Good morning and welcome back to Speed Lines, The Drive's roundup of what matters in the world of cars and transportation. Today we're discussing Cadillac's latest debacle, Tesla sales in California and what Infiniti's new boss wants to do with the brand (we have no idea).
$16 Million Down The Drain
If you're an enthusiast, you probably aren't alone lately in being simultaneously let down and baffled by the latest iteration of Cadillac. After years of tire-melting, German-fighting favorites like the CTS-V and ATS-V—even though they admittedly weren't strong sellers—we have a pretty underwhelming and unappealing lineup. The XT4, XT5 and XT6 have all garnered lukewarm and disappointing reviews. The CT4 and CT5 aren't exactly the kinds of cars you dream about, and while we gave the CT5-V decent marks, they're still a far cry from the V-cars we're used to. (They're getting variants to fix that, supposedly.)
But the poster child for Cadillac's modern struggles has been the Blackwing engine: a twin-turbocharged, 4.2-liter, 550-horsepower V8 that's going to the junkyard after just two years in just one car—a car that is also being canceled. What happened here, exactly?
An A+ story from Road & Track dives into all that, and speaks to larger issues within Cadillac, the General Motors machine, and a brand that's on its umpteenth struggle to find its way. It's worth a read in full, but the gist is Cadillac missed the rise of crossovers, and in a way that made the full-size Omega platform—which underpins the CT6—no longer viable. And the sexy Escala concept joined the ranks of other sexy Cadillac concepts destined for the garbage can:
But while the Blackwing was under development, Cadillac’s situation changed. “As the world really started to shift—and especially as sedans started to disappear—it got harder and harder to justify continuing the strategy of building new derivatives of the Omega platform,” one of our sources said. “They weren’t all sedans, but if you didn’t have the sedans, the sport-utilities got more and more expensive. At some point, financially, it just wasn’t a good strategy, so one by one, those Omega derivatives disappeared, and in the end, the CT6 was left all by itself.”

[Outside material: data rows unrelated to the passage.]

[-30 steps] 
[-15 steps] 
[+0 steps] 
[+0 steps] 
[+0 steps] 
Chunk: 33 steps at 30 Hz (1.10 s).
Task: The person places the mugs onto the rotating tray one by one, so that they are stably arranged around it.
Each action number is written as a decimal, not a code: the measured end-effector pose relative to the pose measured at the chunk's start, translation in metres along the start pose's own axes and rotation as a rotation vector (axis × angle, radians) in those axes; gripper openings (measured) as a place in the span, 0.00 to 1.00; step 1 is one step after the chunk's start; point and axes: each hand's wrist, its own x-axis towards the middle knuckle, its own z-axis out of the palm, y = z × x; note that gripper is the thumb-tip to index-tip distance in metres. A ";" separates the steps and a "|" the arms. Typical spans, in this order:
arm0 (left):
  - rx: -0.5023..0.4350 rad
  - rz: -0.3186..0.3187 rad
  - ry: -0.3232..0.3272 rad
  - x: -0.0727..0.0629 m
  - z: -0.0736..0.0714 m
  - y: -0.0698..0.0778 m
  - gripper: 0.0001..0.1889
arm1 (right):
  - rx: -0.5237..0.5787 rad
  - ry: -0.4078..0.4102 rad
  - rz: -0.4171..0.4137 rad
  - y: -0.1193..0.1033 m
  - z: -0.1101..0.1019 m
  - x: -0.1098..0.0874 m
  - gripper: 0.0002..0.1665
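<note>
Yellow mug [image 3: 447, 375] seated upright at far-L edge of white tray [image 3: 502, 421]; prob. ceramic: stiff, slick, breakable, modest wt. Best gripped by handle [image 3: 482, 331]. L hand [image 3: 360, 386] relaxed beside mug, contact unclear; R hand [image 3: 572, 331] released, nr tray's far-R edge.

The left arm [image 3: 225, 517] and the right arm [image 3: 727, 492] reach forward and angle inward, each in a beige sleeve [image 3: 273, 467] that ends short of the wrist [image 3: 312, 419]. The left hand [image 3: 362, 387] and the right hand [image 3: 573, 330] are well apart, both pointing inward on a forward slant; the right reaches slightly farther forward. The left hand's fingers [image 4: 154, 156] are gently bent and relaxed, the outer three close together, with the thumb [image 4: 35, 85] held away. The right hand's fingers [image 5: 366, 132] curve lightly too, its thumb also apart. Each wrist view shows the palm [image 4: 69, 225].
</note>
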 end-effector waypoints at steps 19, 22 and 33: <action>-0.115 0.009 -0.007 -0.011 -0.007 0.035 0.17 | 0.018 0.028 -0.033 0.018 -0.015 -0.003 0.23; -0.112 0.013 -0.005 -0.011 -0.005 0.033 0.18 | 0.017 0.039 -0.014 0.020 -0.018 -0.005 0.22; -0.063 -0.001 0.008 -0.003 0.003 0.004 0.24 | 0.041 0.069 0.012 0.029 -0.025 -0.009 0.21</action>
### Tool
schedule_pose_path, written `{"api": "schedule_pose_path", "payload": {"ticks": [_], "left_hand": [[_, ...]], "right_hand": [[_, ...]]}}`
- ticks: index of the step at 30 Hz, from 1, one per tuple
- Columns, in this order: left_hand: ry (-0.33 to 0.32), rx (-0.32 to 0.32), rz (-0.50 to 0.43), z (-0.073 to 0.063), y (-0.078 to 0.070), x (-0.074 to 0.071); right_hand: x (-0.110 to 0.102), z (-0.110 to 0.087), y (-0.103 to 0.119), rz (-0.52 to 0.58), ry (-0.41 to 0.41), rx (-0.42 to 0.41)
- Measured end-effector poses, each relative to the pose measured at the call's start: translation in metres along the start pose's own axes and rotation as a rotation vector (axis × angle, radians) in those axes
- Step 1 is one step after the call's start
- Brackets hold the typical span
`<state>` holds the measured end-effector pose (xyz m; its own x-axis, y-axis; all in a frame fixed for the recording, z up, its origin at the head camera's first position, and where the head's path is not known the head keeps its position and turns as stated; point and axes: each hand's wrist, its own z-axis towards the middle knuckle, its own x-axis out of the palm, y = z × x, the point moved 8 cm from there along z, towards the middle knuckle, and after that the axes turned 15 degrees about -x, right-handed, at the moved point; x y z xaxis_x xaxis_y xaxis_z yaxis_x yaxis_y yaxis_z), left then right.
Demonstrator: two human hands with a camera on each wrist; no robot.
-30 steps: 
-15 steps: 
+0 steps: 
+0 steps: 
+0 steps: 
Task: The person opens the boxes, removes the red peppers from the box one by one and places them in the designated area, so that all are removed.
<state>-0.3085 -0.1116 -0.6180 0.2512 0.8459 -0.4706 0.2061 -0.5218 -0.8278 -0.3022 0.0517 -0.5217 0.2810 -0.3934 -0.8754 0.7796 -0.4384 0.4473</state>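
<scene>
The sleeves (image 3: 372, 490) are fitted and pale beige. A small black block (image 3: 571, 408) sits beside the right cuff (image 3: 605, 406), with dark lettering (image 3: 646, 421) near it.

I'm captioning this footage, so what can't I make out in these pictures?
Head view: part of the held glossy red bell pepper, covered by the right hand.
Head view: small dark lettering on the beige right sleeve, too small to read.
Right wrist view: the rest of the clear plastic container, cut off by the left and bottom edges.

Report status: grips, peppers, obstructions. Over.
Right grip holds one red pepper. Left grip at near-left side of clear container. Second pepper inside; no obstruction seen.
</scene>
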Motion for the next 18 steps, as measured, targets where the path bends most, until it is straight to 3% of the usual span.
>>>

Besides the rising costs, an Omega crossover needed more development resources than GM wanted to put into it; the automaker was too focused on actual profit centers like full-size trucks and SUVs instead. GM didn't want to commit resources to truly turning Cadillac around as former division chief Johan de Nysschen repeatedly clashed with Detroit management. Instead of an Omega crossover that could really fight BMW, we got the XT6, a fancied-up Chevrolet Traverse, and the Blackwing engine had to die too despite a $16-million development cost:
It’s unlikely we’ll see it again. Whether the engine can fit in the CT4 or CT5 is unclear, and even if it could, such a low-volume offering doesn’t seem to align with Cadillac’s current plans. The company does intend to offer a high-performance version of each of those sedans, ironically and confusingly wearing the Blackwing name even though they won’t use that engine. It’s also not clear whether the twin-turbo V-8 will ever see use in the new Escalade, though that, too, seems unlikely. At the reveal of the new Escalade this past February, de Nysschen’s successor, Steve Carlisle, told R&T that Cadillac has “no plans” for the Blackwing.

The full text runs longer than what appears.